L'échec de la loi sur l'entreprise de 1987 (qui est la loi la plus importante) apparaît emblématique dans les déboires de la perestroïka. Elle s'est heurtée à différents problèmes révélateurs des dysfonctionnements majeurs du système. Ainsi les ministères ont continué à faire preuve d'autoritarisme en multipliant les commandes d'Etats en ne laissant pas ainsi la possibilité au marché de se développer. De plus les prix continuant à être fixés de manière autoritaire l'impératif de rentabilité de cette loi n'a pas vraiment de sens.

Nous pouvons donc dire que l'échec économique de M. Mikhaïl Gorbatchev est sans doute l'une des principales causes de sa chute. Il est vrai qu'il avait dans ce combat pour l'instauration d'une économie de marché de nombreux et puissants adversaires. Dès 1985, une sociologue réformatrice, Mme Tatiana Zaslavskaïa, en avait dressé la liste. Elle citait «les dogmatiques du parti et les privilégiés de la nomenklatura» : les réformes en cours affaiblissaient le pouvoir financier du parti lui-même. Elle y ajoutait les bureaucrates de l'appareil d'Etat ainsi que certains dirigeants de l'armée : M. Gorbatchev voulait reconvertir l'industrie militaire au civil. Mais elle comptait aussi parmi les récalcitrants les ouvriers soviétiques eux-mêmes qui fournissaient un travail faible pour des salaires bas. Les travailleurs de l'URSS s'étaient habitués, en soixante-dix ans, à vivre sur la base de ce compromis social.

Enfin Mme Zaslavskaia déplore la mentalité égalitariste qu'elle considère comme la cause de la lenteur du développement de l'économie soviétique. Les réformateurs leur proposaient de travailler plus pour une situation incertaine et une rémunération variable. Les résistances multiples aux réformes économiques l'ont finalement emporté.

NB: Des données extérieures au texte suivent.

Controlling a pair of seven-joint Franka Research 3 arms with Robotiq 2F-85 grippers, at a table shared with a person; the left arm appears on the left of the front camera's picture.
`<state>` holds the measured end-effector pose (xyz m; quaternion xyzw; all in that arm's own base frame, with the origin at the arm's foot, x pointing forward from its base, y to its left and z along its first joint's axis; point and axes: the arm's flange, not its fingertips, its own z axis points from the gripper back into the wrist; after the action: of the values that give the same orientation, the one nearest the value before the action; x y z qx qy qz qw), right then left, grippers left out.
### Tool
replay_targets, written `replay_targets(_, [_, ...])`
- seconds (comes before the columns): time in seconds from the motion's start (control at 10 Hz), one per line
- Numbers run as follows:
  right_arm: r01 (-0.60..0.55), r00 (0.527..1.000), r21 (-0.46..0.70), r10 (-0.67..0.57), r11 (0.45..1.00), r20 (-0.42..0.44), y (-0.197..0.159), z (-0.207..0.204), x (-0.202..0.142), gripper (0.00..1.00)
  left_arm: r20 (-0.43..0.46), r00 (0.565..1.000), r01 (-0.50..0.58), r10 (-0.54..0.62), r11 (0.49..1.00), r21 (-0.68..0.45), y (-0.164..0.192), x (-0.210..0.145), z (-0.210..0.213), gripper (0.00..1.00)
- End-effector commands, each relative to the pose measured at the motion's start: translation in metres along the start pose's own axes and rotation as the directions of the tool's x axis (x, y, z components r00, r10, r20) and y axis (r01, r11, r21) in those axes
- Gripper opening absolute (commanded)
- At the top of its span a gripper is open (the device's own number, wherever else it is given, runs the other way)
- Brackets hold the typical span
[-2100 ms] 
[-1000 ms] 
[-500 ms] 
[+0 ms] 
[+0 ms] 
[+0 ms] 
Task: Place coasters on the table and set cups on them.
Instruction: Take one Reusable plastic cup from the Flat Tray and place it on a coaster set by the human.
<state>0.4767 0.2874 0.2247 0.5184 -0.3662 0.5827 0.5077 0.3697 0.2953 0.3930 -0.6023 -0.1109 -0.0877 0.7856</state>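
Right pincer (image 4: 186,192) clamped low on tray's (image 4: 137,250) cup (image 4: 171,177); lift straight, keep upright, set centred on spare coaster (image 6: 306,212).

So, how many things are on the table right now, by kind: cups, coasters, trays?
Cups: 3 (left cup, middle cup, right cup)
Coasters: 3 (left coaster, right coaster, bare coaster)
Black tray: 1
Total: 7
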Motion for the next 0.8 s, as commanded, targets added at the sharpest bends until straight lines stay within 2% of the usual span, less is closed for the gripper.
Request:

Par ailleurs des raisons non économiques expliquent cet échec. On peut souligner plusieurs limites importantes et complémentaires qui ont contribué à l'échec de la réforme.

Tout d'abord, l'opposition société/nomenklatura : les réformes vont en effet clairement à l'encontre des intérêts de la nomenklatura qui voit ses privilèges menacés et qui freine de multiples manières l'avancée des réformes. Cela rendait d'autant plus important pour M.Gorbatchev le soutien inconditionnel de la société.

Or précisément, cette société, en partie «libérée» par la glasnost, ne se contente pas de critiquer la bureaucratie. La contestation s'élargit en effet au système dans son ensemble. En fin de compte, la démocratie à l'occidentale est finalement apparue pour les Soviétiques comme bien préférable au communisme.